_Activity_: What is the number of lines below that include "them"? Give that number alone.

━━━ Data provided

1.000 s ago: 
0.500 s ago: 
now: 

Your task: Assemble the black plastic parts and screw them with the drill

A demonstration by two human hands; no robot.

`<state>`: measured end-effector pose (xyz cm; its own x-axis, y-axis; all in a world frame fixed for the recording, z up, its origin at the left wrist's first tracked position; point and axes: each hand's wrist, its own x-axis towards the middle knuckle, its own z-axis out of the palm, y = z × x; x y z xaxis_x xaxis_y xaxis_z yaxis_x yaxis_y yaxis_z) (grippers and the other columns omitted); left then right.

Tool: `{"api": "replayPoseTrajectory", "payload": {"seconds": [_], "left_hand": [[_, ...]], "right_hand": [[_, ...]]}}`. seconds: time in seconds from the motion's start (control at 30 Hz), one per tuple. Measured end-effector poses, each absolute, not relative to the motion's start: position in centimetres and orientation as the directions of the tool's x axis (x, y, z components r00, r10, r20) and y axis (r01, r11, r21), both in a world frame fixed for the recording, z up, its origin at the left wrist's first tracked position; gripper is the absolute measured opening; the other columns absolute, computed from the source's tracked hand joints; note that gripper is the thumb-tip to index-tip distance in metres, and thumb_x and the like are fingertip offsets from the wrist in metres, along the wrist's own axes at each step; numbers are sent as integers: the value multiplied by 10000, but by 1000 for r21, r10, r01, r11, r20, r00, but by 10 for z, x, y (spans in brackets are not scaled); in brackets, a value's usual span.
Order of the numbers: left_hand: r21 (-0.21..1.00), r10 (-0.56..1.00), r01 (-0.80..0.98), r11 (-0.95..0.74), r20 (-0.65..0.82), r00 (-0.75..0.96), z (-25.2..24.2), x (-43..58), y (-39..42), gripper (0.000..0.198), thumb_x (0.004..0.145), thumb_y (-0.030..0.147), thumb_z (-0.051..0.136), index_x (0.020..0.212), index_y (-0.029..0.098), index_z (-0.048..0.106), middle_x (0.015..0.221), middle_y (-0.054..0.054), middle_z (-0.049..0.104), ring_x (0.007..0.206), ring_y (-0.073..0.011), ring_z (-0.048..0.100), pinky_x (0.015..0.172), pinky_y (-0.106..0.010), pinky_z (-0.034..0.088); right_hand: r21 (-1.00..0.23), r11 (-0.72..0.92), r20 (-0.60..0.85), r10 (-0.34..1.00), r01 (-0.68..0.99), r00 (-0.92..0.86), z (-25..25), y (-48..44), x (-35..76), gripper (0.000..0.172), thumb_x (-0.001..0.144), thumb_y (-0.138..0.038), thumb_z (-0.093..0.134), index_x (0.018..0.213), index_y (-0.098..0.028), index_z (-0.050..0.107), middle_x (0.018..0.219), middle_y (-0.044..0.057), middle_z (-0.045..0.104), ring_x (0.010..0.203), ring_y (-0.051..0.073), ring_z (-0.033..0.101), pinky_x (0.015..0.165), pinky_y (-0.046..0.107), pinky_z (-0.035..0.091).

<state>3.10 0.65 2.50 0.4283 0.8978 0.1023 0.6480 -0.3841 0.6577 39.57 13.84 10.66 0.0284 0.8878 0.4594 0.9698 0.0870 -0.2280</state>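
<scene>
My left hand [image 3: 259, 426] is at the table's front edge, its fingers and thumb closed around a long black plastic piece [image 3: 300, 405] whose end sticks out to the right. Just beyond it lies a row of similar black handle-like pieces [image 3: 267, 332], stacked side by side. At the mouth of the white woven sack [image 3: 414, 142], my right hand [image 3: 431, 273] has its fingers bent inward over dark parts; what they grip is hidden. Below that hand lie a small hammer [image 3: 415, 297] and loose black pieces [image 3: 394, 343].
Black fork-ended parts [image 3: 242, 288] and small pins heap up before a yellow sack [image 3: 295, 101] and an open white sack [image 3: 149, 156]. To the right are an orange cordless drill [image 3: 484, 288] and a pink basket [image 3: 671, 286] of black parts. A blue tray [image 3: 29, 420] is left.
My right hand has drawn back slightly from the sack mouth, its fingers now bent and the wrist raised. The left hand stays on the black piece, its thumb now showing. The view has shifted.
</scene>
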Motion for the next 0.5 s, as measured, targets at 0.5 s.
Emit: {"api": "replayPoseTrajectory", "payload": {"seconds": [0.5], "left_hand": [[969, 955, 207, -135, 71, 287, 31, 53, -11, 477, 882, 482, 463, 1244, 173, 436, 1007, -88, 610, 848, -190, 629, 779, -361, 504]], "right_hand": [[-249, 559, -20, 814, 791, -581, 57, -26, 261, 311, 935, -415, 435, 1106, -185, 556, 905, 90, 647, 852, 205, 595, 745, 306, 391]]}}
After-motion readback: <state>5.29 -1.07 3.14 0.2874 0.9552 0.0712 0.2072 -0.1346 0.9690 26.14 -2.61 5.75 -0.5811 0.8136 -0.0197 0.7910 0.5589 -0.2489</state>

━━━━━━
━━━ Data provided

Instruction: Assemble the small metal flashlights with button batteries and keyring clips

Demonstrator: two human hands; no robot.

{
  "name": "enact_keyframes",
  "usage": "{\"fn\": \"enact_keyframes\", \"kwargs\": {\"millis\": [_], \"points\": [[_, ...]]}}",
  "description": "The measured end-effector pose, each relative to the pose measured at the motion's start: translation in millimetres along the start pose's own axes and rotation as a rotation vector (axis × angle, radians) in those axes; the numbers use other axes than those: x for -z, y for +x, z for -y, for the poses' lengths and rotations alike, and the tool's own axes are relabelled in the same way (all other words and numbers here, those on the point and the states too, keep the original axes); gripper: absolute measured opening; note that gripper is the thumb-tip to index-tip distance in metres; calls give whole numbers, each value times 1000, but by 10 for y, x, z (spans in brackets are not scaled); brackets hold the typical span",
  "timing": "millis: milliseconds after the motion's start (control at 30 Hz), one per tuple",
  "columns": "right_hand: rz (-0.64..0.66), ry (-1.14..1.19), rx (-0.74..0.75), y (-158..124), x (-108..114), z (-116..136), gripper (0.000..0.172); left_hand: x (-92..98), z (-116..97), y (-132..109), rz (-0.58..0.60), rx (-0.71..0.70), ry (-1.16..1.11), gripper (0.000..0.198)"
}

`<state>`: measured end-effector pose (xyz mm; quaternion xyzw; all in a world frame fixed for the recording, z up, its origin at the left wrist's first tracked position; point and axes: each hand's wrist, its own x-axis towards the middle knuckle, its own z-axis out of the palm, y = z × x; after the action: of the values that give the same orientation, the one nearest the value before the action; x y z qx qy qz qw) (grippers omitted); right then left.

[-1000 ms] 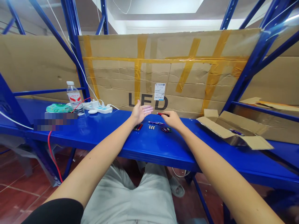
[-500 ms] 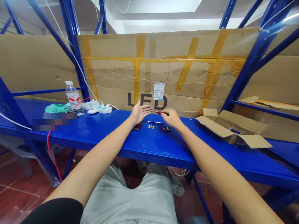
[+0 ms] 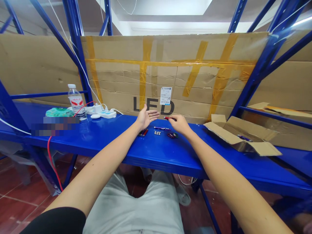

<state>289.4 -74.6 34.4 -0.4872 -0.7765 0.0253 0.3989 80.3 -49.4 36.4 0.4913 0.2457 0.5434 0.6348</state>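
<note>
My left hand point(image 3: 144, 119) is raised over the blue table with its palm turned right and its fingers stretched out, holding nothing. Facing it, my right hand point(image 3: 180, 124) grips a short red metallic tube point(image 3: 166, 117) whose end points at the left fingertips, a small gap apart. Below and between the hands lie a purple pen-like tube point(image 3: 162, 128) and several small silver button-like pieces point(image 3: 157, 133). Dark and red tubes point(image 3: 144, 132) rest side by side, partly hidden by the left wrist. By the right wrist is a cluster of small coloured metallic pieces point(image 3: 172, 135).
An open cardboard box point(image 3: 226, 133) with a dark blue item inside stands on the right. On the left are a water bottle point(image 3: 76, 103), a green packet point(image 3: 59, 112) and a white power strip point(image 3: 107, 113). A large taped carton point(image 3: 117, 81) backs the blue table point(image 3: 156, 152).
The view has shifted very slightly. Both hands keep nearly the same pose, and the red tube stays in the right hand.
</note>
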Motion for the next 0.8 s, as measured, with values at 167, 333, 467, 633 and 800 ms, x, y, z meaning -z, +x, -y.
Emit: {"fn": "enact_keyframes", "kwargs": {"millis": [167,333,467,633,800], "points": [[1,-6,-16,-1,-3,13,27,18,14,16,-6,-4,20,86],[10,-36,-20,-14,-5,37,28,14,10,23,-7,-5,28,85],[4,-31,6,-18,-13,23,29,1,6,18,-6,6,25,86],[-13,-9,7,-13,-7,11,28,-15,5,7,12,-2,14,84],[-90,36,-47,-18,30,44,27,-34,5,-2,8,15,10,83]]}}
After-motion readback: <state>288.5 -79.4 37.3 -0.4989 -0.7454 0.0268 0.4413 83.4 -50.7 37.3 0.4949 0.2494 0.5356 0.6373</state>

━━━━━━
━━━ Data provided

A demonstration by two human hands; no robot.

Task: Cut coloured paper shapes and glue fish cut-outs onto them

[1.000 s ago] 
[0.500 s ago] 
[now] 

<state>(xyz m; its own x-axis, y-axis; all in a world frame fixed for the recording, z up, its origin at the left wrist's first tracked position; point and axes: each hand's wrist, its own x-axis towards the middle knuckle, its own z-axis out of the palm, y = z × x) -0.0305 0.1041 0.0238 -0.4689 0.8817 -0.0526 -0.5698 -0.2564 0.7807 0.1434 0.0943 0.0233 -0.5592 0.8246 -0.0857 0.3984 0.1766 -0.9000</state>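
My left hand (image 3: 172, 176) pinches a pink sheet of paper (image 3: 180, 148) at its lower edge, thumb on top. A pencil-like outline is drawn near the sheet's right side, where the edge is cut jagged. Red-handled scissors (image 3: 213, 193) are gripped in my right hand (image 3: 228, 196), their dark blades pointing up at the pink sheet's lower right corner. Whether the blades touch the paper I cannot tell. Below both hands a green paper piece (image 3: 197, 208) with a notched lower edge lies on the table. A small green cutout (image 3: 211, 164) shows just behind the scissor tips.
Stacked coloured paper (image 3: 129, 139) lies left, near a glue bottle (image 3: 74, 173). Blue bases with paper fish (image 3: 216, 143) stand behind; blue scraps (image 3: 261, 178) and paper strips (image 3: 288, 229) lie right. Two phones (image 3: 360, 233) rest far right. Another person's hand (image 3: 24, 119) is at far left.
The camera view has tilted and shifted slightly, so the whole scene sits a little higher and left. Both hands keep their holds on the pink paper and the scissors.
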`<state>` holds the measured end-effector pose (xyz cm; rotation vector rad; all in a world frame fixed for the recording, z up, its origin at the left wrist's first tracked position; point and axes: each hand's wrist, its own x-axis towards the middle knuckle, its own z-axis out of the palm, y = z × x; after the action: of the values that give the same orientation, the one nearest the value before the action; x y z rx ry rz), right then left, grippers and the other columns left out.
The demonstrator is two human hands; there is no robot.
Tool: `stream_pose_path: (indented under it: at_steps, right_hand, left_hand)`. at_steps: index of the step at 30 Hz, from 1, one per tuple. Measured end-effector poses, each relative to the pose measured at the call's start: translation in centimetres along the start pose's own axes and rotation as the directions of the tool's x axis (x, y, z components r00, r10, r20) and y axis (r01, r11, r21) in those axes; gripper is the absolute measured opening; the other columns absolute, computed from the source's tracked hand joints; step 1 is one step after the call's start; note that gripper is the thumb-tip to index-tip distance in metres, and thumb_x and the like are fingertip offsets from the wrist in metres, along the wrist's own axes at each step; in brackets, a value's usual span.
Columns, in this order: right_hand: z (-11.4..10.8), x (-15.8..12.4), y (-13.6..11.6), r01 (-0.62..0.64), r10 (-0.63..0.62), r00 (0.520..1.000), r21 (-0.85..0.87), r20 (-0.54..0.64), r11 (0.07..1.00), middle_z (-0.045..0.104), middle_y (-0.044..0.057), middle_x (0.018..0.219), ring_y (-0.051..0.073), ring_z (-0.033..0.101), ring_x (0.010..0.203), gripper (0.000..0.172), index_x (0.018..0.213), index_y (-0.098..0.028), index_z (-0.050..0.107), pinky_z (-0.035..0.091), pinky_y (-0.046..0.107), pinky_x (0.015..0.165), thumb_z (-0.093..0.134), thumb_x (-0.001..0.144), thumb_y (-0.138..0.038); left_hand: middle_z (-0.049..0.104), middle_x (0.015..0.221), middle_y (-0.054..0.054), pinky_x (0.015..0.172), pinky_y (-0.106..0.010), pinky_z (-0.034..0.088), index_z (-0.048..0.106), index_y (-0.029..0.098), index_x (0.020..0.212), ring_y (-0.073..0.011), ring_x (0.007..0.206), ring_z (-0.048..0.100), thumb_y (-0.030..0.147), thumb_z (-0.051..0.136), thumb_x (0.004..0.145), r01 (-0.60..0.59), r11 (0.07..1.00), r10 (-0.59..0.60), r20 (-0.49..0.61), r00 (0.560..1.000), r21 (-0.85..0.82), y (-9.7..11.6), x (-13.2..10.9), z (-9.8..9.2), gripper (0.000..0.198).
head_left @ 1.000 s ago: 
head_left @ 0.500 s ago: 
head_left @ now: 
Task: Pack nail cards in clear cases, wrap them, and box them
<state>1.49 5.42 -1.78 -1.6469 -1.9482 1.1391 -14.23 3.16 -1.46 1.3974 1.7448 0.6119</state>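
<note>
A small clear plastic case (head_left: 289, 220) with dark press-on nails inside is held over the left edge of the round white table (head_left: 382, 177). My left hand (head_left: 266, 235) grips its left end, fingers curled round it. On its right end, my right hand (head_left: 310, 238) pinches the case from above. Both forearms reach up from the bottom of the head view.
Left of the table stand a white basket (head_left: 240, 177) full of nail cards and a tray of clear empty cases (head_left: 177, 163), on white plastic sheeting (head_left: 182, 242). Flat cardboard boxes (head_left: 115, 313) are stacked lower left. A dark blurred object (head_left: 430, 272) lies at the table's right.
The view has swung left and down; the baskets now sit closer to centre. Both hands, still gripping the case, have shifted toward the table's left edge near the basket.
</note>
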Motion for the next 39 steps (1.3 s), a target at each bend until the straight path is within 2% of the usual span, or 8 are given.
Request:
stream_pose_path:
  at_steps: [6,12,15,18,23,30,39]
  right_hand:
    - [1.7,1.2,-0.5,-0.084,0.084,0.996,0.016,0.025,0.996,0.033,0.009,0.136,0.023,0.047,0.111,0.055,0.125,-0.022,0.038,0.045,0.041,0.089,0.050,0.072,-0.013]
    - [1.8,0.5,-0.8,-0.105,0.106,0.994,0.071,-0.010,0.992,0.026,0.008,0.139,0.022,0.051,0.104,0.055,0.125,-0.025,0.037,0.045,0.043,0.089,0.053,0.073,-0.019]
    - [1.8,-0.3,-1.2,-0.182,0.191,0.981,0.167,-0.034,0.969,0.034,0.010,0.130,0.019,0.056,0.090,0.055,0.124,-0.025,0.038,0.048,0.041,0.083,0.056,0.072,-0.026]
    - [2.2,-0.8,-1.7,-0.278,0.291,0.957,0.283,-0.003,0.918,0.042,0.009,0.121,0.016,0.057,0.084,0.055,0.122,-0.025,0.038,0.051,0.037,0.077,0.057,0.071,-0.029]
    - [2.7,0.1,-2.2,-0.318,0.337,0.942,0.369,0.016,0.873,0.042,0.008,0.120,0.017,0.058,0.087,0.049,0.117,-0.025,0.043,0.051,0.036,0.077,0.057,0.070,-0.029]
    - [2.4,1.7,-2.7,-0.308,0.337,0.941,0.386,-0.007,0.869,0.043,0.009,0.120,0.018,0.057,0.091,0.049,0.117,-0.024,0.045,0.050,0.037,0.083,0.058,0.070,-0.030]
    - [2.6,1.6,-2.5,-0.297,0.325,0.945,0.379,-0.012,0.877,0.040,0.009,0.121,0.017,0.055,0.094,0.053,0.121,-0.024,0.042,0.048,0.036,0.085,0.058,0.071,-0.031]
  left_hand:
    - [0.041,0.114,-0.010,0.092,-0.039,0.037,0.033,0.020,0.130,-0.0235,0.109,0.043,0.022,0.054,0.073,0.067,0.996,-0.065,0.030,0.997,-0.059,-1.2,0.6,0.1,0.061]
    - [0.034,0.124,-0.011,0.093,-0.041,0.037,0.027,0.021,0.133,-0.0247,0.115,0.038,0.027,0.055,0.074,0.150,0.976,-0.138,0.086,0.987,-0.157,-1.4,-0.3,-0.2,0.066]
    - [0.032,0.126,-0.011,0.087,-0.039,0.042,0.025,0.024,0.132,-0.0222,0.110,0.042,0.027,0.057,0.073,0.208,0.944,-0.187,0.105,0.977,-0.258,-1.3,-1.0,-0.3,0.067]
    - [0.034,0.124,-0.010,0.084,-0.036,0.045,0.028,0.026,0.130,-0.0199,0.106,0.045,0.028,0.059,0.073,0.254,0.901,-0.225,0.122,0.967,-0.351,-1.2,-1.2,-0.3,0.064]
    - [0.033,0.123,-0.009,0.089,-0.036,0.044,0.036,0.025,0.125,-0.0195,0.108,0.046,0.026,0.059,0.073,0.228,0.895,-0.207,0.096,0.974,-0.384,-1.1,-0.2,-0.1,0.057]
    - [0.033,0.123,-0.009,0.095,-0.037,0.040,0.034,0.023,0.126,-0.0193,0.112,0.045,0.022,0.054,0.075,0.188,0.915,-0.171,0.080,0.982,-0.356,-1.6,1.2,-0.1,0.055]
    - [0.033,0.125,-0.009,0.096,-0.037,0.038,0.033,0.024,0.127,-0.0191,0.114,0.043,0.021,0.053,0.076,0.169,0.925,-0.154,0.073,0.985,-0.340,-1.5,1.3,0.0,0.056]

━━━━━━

_Exercise response_: 3